L’arrivo simultaneo di medici (civili e militari) da Cina, Russia e Cuba ha indotto molti a pensare che si tratti di spie piovute approfittando della situazione. Studio da molto tempo il mondo dell’intelligence e, sinceramente, trovo la cosa non molto credibile: se davvero russi, cinesi e cubani stanno messi così male da ridursi a trucchetti del genere, vuol dire che li abbiamo sopravvalutati. Si immagina che non restino tantissimo in Italia, che non possano andare dove gli pare o di vedere chissà quali carte, che siano discretamente tenuti d’occhio dai nostri servizi. Soprattutto, si immagina che dispongano di reti di informatori stabili ed in grado di dargli tutte le informazioni che potrebbero cercare in pochi giorni di missione italiana… e molto di più.
Quindi sgomberiamo il campo da una cosa che non sta in piedi: niente spionaggio. Questo non vuol dire che si tratti solo di generosità o anche solo di comune impegno per battere l’epidemia. Qualche interesse più “egoistico” è ragionevole che ci sia e vale la pena di capire quale possa essere per ciascuno.
La Cina è sicuramente quella che ha giocato con più classe: la prima donazione è stata fatta all’Italia, ricordando come sia stata l’Italia ad inviare 200.000 mascherine quando l’epidemia era scoppiata da poco a Wuhan e, dunque, si trattava di ricambiare l’aiuto alla “amica Italia” (così definita letteralmente). Dunque un movente nobile e plausibile. Poi è venuta la missione dei medici cinesi in Italia.
Una ottima operazione di soft power giocata con eleganza, con quale fine? In primo luogo riaffermare tacitamente il ruolo di “manifattura del Mondo”, magari per contrastare l’idea di un futuro con “meno Cina”. In secondo luogo, ovviamente, una offensiva della simpatia che rilanci il progetto della Via della Seta. E l’Italia è stato il Paese europeo più aperto in questo senso. Adesso l’apertura alla richiesta di Trump (che, dopo aver lanciato invettive sul “virus cinese” non ci fa, ora, una bella figura) moltiplica l’offensiva di immagine che, peraltro, serve anche a far un po’ dimenticare i ritardi nella prima fase dell’epidemia.
E veniamo ai russi. È plausibile il tentativo di conquistare il favore dell’opinione pubblica: una cambiale da mettere all’incasso quando si riparlerà delle sanzioni imposte dagli Usa.
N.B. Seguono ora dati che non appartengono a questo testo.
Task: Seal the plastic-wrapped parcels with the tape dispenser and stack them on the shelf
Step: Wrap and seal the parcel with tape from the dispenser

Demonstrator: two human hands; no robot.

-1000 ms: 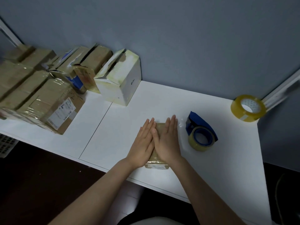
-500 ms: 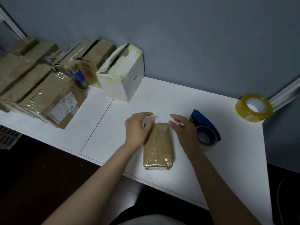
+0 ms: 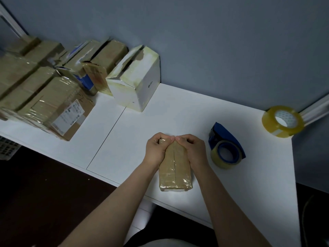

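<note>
On the table (image 3: 178, 111), left hand (image 3: 155, 148) and right hand (image 3: 193, 148) grip the wrapped parcel (image 3: 175, 173).

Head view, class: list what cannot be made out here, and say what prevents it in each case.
1. Far end of the parcel: head view, covered by the left hand and right hand.
2. Shipping label: head view, print too small and blurred.
3. Stacked boxes: head view, blurred and cut off by the left edge.
</note>
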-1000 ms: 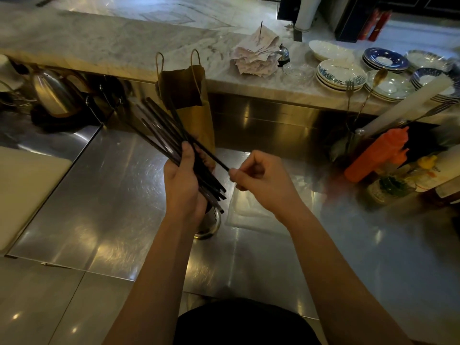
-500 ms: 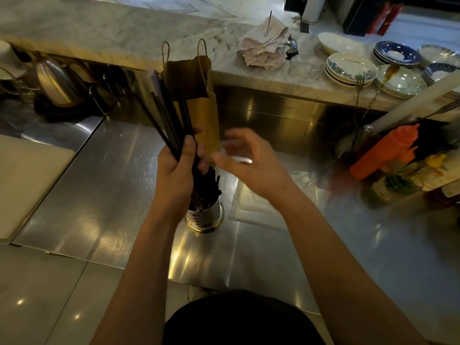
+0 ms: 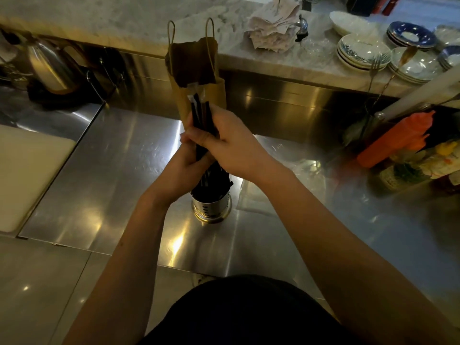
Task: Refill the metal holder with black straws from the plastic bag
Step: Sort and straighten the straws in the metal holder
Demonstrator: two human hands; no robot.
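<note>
A round metal holder stands on the steel counter with black straws rising upright out of it. My left hand wraps the bundle low down, just above the holder's rim. Higher up and over the left, my right hand closes around the same bundle. The straw tops stick out above my fingers. A clear plastic bag lies flat on the counter just right of the holder.
A brown paper bag stands right behind the straws. A white board lies at the left and a kettle behind it. An orange squeeze bottle and jars crowd the right; stacked plates sit on the marble ledge.
The bundle went from slanted in my left hand to upright with its lower ends in the holder. My right hand, free before, has come across and closed on the straws.
</note>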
Ovviamente sia i russi che i cinesi puntano anche sul logoramento di immagine degli Usa, soprattutto se l’epidemia dovesse produrre sfracelli. Peraltro dopo una batosta del genere, Trump sarebbe virtualmente impallinato nella corsa alla presidenza.
Non va escluso neppure un altro aspetto: sin qui l’impressione è che i russi abbiano nascosto i numeri reali del contagio, ma è realistico pensare che, nelle prossime settimane, il contagio esploderà. Ed a quel punto, magari sarà Mosca a chiedere aiuti che, ovviamente, non gli potranno essere negati.
Il caso più particolare è quello dei cubani che hanno meno interessi politici diretti, ma forse ne hanno uno economico e di immagine. L’associazione di amicizia Italia-Cuba ha inviato al ministro Speranza una lettera segnalando un farmaco che, a quanto pare, avrebbe dato risultati molto interessante, un particolare tipo di interferone messo a punto dai medici cubani (che sono riconosciuti fra i più bravi dell’America Latina). La cosa è passata sotto silenzio, ma ora l’equipe medica cubana giunta in Italia potrebbe avere una buona occasione per conoscere e far sperimentare il suo farmaco. E, se la cosa funzionasse, sarebbe un colpo notevolissimo sia sul piano dell’immagine, sia su quello commerciale per i diritti di sfruttamento. Ma anche politicamente non sarebbe niente male: ve lo immaginate Trump che chiede a Cuba di aiutarlo?
Dunque un quadro piuttosto complesso in cui c’è anche un gioco di interessi, ma, come si suol dire: “A caval donato non si guarda in bocca”.
E allora prendiamo gli aiuti e speriamo che funzionino.